• **What needs to be done**:
Count how many lines in this material contain "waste". The answer is that number alone.

• **Data for review**:
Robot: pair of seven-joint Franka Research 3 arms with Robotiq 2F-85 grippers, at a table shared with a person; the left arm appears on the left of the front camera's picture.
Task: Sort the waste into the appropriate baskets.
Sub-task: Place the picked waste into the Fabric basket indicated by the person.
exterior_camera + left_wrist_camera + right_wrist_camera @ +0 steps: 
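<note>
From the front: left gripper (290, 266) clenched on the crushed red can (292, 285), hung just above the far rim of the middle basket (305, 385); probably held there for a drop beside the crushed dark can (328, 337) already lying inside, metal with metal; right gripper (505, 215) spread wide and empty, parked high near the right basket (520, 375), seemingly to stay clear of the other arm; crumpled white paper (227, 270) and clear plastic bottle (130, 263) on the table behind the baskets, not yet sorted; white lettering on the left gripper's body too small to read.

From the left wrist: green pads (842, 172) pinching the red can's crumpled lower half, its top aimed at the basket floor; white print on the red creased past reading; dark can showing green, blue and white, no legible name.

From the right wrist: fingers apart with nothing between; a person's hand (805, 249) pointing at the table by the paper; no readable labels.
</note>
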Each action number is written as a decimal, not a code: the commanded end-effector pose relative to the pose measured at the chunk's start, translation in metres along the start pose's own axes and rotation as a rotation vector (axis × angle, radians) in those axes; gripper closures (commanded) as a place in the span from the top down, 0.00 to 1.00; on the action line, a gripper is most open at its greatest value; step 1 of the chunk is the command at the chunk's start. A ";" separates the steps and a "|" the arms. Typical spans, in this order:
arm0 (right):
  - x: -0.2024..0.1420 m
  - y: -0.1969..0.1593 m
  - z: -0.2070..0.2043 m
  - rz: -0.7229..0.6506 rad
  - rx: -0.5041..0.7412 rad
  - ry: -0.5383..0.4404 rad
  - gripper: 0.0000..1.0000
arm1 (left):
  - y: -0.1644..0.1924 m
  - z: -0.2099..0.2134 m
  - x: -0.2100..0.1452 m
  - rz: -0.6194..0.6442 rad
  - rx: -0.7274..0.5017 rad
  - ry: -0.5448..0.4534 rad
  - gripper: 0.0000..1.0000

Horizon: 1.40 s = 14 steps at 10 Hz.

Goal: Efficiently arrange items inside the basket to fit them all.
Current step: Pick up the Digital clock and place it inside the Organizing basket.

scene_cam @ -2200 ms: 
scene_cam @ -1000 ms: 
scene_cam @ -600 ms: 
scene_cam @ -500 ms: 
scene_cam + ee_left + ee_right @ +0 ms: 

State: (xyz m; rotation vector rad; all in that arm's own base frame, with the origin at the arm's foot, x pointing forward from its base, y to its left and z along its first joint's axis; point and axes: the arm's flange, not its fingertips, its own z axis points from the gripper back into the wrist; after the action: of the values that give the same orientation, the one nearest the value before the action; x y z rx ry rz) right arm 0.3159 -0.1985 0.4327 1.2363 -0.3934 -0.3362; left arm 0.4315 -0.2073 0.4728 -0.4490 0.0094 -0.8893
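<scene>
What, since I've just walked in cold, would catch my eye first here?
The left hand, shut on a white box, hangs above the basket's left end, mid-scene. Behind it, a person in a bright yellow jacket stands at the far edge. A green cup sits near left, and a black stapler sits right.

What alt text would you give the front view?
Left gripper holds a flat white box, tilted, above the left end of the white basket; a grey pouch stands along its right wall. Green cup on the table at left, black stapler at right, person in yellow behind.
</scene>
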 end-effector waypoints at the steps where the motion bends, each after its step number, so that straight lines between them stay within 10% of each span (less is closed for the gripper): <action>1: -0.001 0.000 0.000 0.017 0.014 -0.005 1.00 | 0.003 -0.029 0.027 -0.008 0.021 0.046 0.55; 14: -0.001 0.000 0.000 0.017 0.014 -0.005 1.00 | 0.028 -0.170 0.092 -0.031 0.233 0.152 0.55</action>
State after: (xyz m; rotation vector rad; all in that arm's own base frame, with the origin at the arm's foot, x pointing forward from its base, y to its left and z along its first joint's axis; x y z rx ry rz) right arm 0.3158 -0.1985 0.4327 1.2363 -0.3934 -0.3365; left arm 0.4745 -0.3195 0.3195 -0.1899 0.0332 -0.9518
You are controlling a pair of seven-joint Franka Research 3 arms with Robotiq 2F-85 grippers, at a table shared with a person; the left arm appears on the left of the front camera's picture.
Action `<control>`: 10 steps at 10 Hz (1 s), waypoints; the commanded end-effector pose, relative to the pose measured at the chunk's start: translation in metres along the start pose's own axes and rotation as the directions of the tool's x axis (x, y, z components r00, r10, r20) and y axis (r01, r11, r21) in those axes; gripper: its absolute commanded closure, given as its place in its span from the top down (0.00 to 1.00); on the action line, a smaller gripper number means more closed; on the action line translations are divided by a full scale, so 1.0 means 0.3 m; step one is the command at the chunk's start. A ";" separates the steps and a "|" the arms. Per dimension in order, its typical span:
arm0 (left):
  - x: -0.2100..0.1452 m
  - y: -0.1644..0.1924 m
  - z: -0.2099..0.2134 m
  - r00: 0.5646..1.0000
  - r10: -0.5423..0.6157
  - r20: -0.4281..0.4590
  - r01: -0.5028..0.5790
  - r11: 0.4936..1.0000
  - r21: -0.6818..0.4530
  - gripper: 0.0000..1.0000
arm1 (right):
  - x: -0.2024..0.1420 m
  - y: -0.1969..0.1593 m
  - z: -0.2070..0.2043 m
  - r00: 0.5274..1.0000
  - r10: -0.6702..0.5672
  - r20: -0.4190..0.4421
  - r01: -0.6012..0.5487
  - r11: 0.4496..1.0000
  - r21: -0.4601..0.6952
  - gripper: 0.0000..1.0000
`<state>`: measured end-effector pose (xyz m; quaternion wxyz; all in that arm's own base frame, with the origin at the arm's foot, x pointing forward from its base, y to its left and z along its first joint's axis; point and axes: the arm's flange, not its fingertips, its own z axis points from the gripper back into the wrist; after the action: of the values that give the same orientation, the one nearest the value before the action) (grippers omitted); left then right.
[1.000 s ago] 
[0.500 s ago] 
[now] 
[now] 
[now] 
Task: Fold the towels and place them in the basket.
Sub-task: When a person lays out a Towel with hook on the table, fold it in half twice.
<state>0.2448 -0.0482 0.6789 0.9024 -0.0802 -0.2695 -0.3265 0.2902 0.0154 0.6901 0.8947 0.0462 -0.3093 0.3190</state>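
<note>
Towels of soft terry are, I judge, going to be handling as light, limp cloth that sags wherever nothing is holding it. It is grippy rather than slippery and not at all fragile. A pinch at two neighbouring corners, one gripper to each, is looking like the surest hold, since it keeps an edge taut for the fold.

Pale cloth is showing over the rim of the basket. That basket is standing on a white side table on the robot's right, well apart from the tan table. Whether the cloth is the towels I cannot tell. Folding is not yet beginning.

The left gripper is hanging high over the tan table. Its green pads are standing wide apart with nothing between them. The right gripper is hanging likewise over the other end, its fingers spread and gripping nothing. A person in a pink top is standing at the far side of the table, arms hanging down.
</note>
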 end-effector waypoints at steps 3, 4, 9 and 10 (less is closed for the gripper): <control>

• **Completed exercise**:
2